Nas últimas semanas, mais de 400 papagaios-do-mar foram encontrados mortos ao longo da costa portuguesa, num fenómeno que tem mobilizado biólogos, voluntários e cidadãos preocupados com a situação das aves marinhas.
Os dados, reunidos pela Sociedade Portuguesa para o Estudo das Aves (SPEA BirdLife) com o apoio de observadores em várias regiões, apontam para um número que “provavelmente é apenas uma fração do total real”, nas palavras de Hany Alonso, técnico sénior de ciência da SPEA.
Os corpos destes animais têm sido encontrados de norte a sul do país — incluindo praias de Esposende — e também nos Açores. Relatos semelhantes surgem na Galiza, com cerca de 400 registos, e na costa atlântica de França, com mais de 200, o que sugere um impacto significativo ao longo do Atlântico europeu.
O papagaio-do-mar (Fratercula arctica), espécie migratória do Atlântico Norte, passa grande parte do tempo no mar aberto durante o inverno e depende de condições estáveis para alimentar-se de pequenos peixes e crustáceos. Nas épocas de migração e inverno frio, tempestades severas podem empurrar aves para a costa e interromper o seu acesso a alimento.
As tempestades que têm atingido o Atlântico nas últimas semanas são apontadas como o factor mais provável por trás destes arrojamentos em massa. Alonso explica que “as más condições do mar, combinadas com períodos prolongados de agitacção e dificuldade em alimentar-se, podem levar as aves à exaustão extrema”. A deterioração física progressiva agrava o quadro, resultando em arrojamentos de indivíduos já muito debilitados.

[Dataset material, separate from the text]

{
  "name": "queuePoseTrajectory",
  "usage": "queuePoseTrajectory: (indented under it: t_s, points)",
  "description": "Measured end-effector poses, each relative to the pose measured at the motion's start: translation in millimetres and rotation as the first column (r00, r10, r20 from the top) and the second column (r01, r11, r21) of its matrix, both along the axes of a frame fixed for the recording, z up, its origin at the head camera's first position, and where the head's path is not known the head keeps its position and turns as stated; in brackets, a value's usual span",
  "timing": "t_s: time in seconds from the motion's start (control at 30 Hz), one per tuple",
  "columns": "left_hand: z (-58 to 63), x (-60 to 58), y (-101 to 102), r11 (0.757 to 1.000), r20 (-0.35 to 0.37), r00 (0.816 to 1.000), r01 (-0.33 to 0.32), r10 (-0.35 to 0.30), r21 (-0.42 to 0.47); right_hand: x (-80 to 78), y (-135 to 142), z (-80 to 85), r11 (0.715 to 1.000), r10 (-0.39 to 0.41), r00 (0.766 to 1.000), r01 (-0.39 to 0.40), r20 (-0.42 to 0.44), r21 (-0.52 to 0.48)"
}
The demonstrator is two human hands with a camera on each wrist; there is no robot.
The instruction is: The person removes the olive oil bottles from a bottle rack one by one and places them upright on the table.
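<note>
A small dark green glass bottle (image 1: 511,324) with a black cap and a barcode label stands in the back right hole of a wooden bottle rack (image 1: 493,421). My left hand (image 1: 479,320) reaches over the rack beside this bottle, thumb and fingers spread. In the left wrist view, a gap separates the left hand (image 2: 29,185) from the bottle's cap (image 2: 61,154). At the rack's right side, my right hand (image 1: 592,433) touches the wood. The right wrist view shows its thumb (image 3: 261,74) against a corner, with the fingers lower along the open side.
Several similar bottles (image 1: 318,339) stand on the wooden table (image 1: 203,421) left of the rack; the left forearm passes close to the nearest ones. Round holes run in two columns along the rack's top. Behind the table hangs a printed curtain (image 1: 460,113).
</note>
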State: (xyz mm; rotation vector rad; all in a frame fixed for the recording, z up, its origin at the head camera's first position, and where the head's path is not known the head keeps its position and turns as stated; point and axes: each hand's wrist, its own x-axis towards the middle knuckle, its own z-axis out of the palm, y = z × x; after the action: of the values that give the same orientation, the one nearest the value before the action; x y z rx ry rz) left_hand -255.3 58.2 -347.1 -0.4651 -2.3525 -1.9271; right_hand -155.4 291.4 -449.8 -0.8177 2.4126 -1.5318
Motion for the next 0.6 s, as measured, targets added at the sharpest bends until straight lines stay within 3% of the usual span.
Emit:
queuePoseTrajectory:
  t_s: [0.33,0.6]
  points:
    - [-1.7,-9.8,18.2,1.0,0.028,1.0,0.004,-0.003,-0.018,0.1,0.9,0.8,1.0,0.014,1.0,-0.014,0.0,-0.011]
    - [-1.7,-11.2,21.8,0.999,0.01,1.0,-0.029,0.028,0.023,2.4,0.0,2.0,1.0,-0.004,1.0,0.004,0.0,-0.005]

Na costa portuguesa, o fenómeno tem paralelos em anos anteriores. No inverno de 2022/23, mais de 1.700 papagaios-do-mar foram arrojados em apenas duas semanas, também após uma sequência de temporais, recorda a SPEA.
O Instituto da Conservação da Natureza e das Florestas (ICNF) já acompanhou casos anteriores de papagaios-do-mar mortos ou debilitados em praias como Peniche e Lourinhã, que às vezes surgem extremamente magros, apontando o mau tempo como possível causa principal — por dificuldade de alimentação no mar agitado.
A SPEA está a pedir a colaboração dos cidadãos para registar ocorrências de aves arrojadas através da plataforma ICAO, disponível online e em aplicação móvel. Este registo com fotografias detalhadas ajuda a confirmar a identificação das espécies, determinar a idade dos indivíduos e permitir aos investigadores estimar melhor o impacto real do evento.
“A informação recolhida pelos cidadãos é essencial para entender a dimensão do fenómeno, identificar as espécies afetadas e avaliar o impacto nas populações”, reforça Hany Alonso.
Ambas as organizações alertam para o aumento da frequência de fenómenos climáticos extremos ligados às alterações climáticas, que poderão intensificar situações semelhantes no futuro próximo. O apelo vai além do registo de ocorrências: envolve medidas concretas de mitigação e políticas públicas focadas na proteção de ecossistemas marinhos, para reduzir pressões sobre aves marinhas já vulneráveis.
Especialistas salientam que tempestades, agravadas pelas alterações climáticas, não são o único risco: espécies como o papagaio-do-mar enfrentam ameaças adicionais como a redução de alimentos devido a mudanças nos ecossistemas marinhos, pesca excessiva e poluição — factores que podem comprometer a sobrevivência de populações a longo prazo.
Até que se tenha um quadro completo do fenómeno atual, a SPEA e o ICNF apelam a que qualquer ave morta ou viva em dificuldades seja reportada às autoridades ambientais, evitando contacto directo por parte do público e permitindo que as equipas especializadas façam a recolha e análise necessária no terreno.